There are currently eight Disney Princesses (Tiana will be the ninth), and whatever the other princesses’ ethnicity-five are white, and Jasmine, Mulan, and Pocahontas are Persian, Chinese and Native American respectively-they all speak in clearly enunciated, accentless, standard American English. Tiana does not. She has a Southern-Cajun drawl, which, in Disney’s defense, is probably what a girl born and raised in New Orleans, as Tiana supposedly has been, would sound like. That said, what constitutes a “black voice” versus a “white voice”-not to mention the stereotypes attached to Southern accents in particular-is hugely fraught: It’s not just a meaningless character quirk that the black princess is the only princess who sounds different from all the rest. It can’t be.

It’s vaguely plausible to me that Disney didn’t think about this, that giving their first black princess a Southern accent signifies something more than just geographical accuracy. After all, this is the company that had to scrap the initial version of the film because they didn’t realize that having their first African American princess be a maid named Maddy was boneheaded to the point of ignorance. Perhaps they only intended Tiana’s voice to be “sweet” and “different”-and maybe to some viewers that’s all it will be. Maybe if Tiana had sounded like the other princesses, some viewers would have been incensed that Disney had chosen to white-wash her. Am I making too much of this?

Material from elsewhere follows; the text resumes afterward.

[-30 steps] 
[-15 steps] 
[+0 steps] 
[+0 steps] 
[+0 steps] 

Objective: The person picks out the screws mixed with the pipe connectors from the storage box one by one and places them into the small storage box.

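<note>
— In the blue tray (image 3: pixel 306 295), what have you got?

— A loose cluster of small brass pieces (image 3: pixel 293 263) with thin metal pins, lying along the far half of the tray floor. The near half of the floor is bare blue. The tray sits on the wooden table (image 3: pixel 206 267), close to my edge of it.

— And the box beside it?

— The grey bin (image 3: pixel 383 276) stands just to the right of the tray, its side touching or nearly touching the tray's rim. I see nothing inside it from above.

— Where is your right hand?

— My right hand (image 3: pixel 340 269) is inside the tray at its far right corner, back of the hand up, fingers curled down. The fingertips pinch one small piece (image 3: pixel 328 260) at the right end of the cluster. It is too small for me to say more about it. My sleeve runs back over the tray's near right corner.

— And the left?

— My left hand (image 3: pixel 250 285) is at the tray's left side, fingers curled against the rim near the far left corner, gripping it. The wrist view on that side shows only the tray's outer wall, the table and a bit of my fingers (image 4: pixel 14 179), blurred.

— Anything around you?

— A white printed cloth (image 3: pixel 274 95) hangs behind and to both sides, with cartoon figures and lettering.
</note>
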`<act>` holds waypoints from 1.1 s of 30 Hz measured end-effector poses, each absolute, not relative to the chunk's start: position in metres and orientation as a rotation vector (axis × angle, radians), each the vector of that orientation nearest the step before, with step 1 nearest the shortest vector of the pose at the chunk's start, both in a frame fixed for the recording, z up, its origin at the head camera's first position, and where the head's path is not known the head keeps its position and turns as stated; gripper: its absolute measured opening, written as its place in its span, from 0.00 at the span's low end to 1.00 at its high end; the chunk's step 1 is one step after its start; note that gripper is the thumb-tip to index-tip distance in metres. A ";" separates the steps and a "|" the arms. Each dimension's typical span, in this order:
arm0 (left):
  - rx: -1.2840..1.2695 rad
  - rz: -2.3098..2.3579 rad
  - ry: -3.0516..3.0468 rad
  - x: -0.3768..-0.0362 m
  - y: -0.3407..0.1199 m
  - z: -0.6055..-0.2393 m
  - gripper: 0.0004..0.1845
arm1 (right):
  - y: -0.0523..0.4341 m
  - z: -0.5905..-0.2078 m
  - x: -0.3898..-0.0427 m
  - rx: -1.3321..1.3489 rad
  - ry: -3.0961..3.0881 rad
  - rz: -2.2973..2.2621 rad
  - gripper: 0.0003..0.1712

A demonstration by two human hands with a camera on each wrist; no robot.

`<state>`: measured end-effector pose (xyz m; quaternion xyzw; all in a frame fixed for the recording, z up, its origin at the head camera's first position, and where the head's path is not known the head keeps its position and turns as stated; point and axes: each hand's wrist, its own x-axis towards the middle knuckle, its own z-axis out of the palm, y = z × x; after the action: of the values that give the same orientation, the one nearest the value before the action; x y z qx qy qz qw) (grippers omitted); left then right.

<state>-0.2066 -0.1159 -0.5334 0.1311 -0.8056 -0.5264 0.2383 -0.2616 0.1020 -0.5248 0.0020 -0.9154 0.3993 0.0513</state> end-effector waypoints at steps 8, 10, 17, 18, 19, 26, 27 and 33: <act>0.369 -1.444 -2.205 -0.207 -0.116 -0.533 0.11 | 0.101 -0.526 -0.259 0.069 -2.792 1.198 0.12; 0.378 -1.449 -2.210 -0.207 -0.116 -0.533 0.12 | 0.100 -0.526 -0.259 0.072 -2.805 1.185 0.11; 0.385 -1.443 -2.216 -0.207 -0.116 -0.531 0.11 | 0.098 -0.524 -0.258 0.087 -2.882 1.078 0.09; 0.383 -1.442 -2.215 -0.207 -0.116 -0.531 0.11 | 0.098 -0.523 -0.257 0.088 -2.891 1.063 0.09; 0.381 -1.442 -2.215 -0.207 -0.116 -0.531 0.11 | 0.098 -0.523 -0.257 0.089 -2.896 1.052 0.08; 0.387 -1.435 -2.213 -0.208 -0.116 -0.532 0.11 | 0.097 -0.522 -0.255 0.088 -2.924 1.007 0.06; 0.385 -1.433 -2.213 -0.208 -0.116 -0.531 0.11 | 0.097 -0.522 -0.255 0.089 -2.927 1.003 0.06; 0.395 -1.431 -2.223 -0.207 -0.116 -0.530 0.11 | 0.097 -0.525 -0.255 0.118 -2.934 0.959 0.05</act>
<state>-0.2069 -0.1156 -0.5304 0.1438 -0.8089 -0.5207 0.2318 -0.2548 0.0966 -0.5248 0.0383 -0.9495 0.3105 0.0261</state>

It seems to me that when it comes to the princesses, there’s good in difference-every little girl, of every race, deserves to feel represented-and also good in sameness. Whatever the various princesses’ races or cultural backgrounds (and certainly, Disney could have more variety in this regard), they’re all similar: resourceful, plucky, kind-hearted, and Kewpie eyed, with some adorable animal friends, a habit of bursting into song, and luck with the princes. The more different kinds of princesses that there are available, the more similar little girls’ experiences of the princesses become. Every little kid who has a princess that she feels connected to, represented by, akin to will know what it feels like to want to be a princess, dress like a princess, and beg her parents to buy all the tons and tons of schlocky merchandise branded with a princess’ face. Belle and Pocahontas are different, and may appeal to different children, but adoring Belle or adoring Pocahontas probably feels pretty much the same. So, to bring it back to Tiana, does her voice add to the good difference, subtract from the good sameness, or change nothing at all?